This is an automated email from the ASF dual-hosted git repository.
yao pushed a commit to branch master
in repository https://gitbox.apache.org/repos/asf/spark.git
The following commit(s) were added to refs/heads/master by this push:
new 959cc9504835 [SPARK-55702][SQL][FOLLOWUP] Clean up dead error code and
fix flaky window filter test
959cc9504835 is described below
commit 959cc95048354dc47668d05268b388397e282fa1
Author: Wenchen Fan <[email protected]>
AuthorDate: Sat Feb 28 23:01:42 2026 +0800
[SPARK-55702][SQL][FOLLOWUP] Clean up dead error code and fix flaky window
filter test
### What changes were proposed in this pull request?
Follow-up to #54501. Two cleanups:
1. **Remove dead error code**: The
`windowAggregateFunctionWithFilterNotSupportedError` method in
`QueryCompilationErrors.scala` and its `_LEGACY_ERROR_TEMP_1030` error class in
`error-conditions.json` were left behind after #54501 removed their only call
site.
2. **Fix flaky `first_value`/`last_value` test**: The window filter test
used `ORDER BY val_long` with a ROWS frame, but `val_long` has duplicate values
in the test data (e.g., three rows with `val_long=1`), making
`first_value`/`last_value` results non-deterministic. Added `val` and `cate` as
tiebreaker columns and used `NULLS LAST` so the output is both stable and
meaningful (without NULLS LAST, the first matching 'a' row has `val=NULL`,
making `first_a` always NULL).
### Why are the changes needed?
1. Dead code should be cleaned up.
2. Non-deterministic tests can cause spurious failures.
### Does this PR introduce _any_ user-facing change?
No.
### How was this patch tested?
Re-ran `SQLQueryTestSuite` for `window.sql` — all 4 tests pass across all
config dimensions.
### Was this patch authored or co-authored using generative AI tooling?
Yes. cursor
Closes #54557 from cloud-fan/follow.
Authored-by: Wenchen Fan <[email protected]>
Signed-off-by: Kent Yao <[email protected]>
---
common/utils/src/main/resources/error/error-conditions.json | 5 -----
.../org/apache/spark/sql/errors/QueryCompilationErrors.scala | 6 ------
.../test/resources/sql-tests/analyzer-results/window.sql.out | 10 +++++-----
sql/core/src/test/resources/sql-tests/inputs/window.sql | 6 +++---
sql/core/src/test/resources/sql-tests/results/window.sql.out | 12 ++++++------
5 files changed, 14 insertions(+), 25 deletions(-)

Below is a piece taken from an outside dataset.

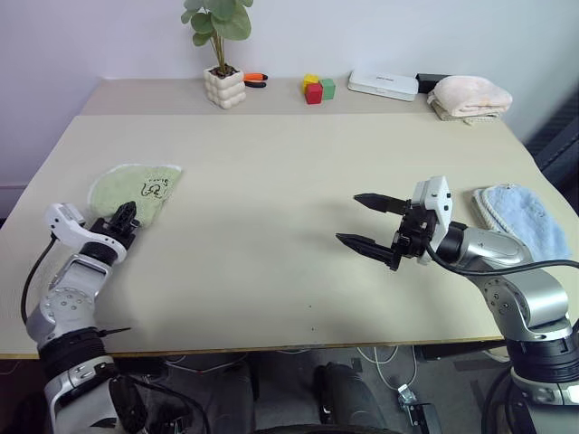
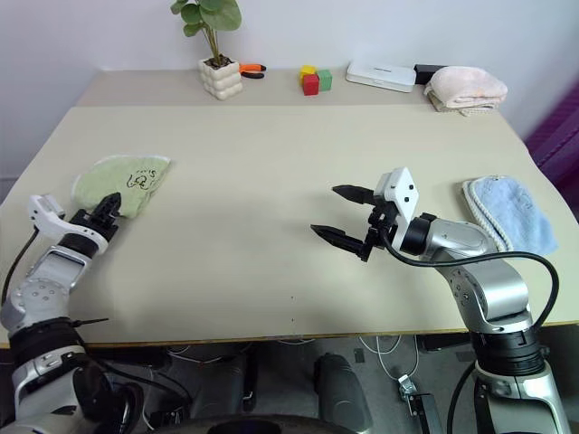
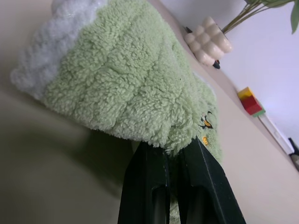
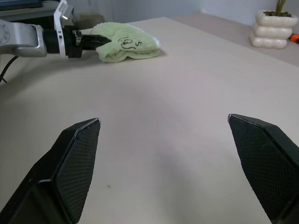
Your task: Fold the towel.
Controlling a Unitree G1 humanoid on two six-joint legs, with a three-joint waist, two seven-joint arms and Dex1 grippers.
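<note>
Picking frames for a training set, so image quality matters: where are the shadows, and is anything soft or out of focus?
Left eye view: even light, only faint shadows on the table under the right end effector. Left wrist view: a dark shadow lies under the green towel, and the plant pot behind looks soft. Right wrist view: the near fingers are slightly soft, the towel sharp.
</note>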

diff --git a/common/utils/src/main/resources/error/error-conditions.json
b/common/utils/src/main/resources/error/error-conditions.json
index b76e3b5c8d56..6c2a648ec52e 100644
--- a/common/utils/src/main/resources/error/error-conditions.json
+++ b/common/utils/src/main/resources/error/error-conditions.json
@@ -8008,11 +8008,6 @@
"count(<targetString>.*) is not allowed. Please use count(*) or expand
the columns manually, e.g. count(col1, col2)."
]
},
- "_LEGACY_ERROR_TEMP_1030" : {
- "message" : [
- "Window aggregate function with filter predicate is not supported yet."
- ]
- },
"_LEGACY_ERROR_TEMP_1031" : {
"message" : [
"It is not allowed to use a window function inside an aggregate
function. Please use the inner window function in a sub-query."
diff --git
a/sql/catalyst/src/main/scala/org/apache/spark/sql/errors/QueryCompilationErrors.scala
b/sql/catalyst/src/main/scala/org/apache/spark/sql/errors/QueryCompilationErrors.scala
index 8cdd734def4a..edf2dfe545c7 100644
---
a/sql/catalyst/src/main/scala/org/apache/spark/sql/errors/QueryCompilationErrors.scala
+++
b/sql/catalyst/src/main/scala/org/apache/spark/sql/errors/QueryCompilationErrors.scala
@@ -836,12 +836,6 @@ private[sql] object QueryCompilationErrors extends
QueryErrorsBase with Compilat
messageParameters = Map("expression" -> expression))
}
- def windowAggregateFunctionWithFilterNotSupportedError(): Throwable = {
- new AnalysisException(
- errorClass = "_LEGACY_ERROR_TEMP_1030",
- messageParameters = Map.empty)
- }
-
def windowFunctionInsideAggregateFunctionNotAllowedError(): Throwable = {
new AnalysisException(
errorClass = "_LEGACY_ERROR_TEMP_1031",
diff --git
a/sql/core/src/test/resources/sql-tests/analyzer-results/window.sql.out
b/sql/core/src/test/resources/sql-tests/analyzer-results/window.sql.out
index 76c0fb1919ce..11240c52e9c8 100644
--- a/sql/core/src/test/resources/sql-tests/analyzer-results/window.sql.out
+++ b/sql/core/src/test/resources/sql-tests/analyzer-results/window.sql.out
@@ -688,17 +688,17 @@ Project [cate#x, sum(val) OVER (PARTITION BY cate ORDER
BY val ASC NULLS FIRST R
-- !query
SELECT val, cate,
-first_value(val) FILTER (WHERE cate = 'a') OVER(ORDER BY val_long
+first_value(val) FILTER (WHERE cate = 'a') OVER(ORDER BY val_long NULLS LAST,
val NULLS LAST, cate NULLS LAST
ROWS BETWEEN UNBOUNDED PRECEDING AND CURRENT ROW) AS first_a,
-last_value(val) FILTER (WHERE cate = 'a') OVER(ORDER BY val_long
+last_value(val) FILTER (WHERE cate = 'a') OVER(ORDER BY val_long NULLS LAST,
val NULLS LAST, cate NULLS LAST
ROWS BETWEEN UNBOUNDED PRECEDING AND CURRENT ROW) AS last_a
-FROM testData ORDER BY val_long, cate
+FROM testData ORDER BY val_long NULLS LAST, val NULLS LAST, cate NULLS LAST
-- !query analysis
Project [val#x, cate#x, first_a#x, last_a#x]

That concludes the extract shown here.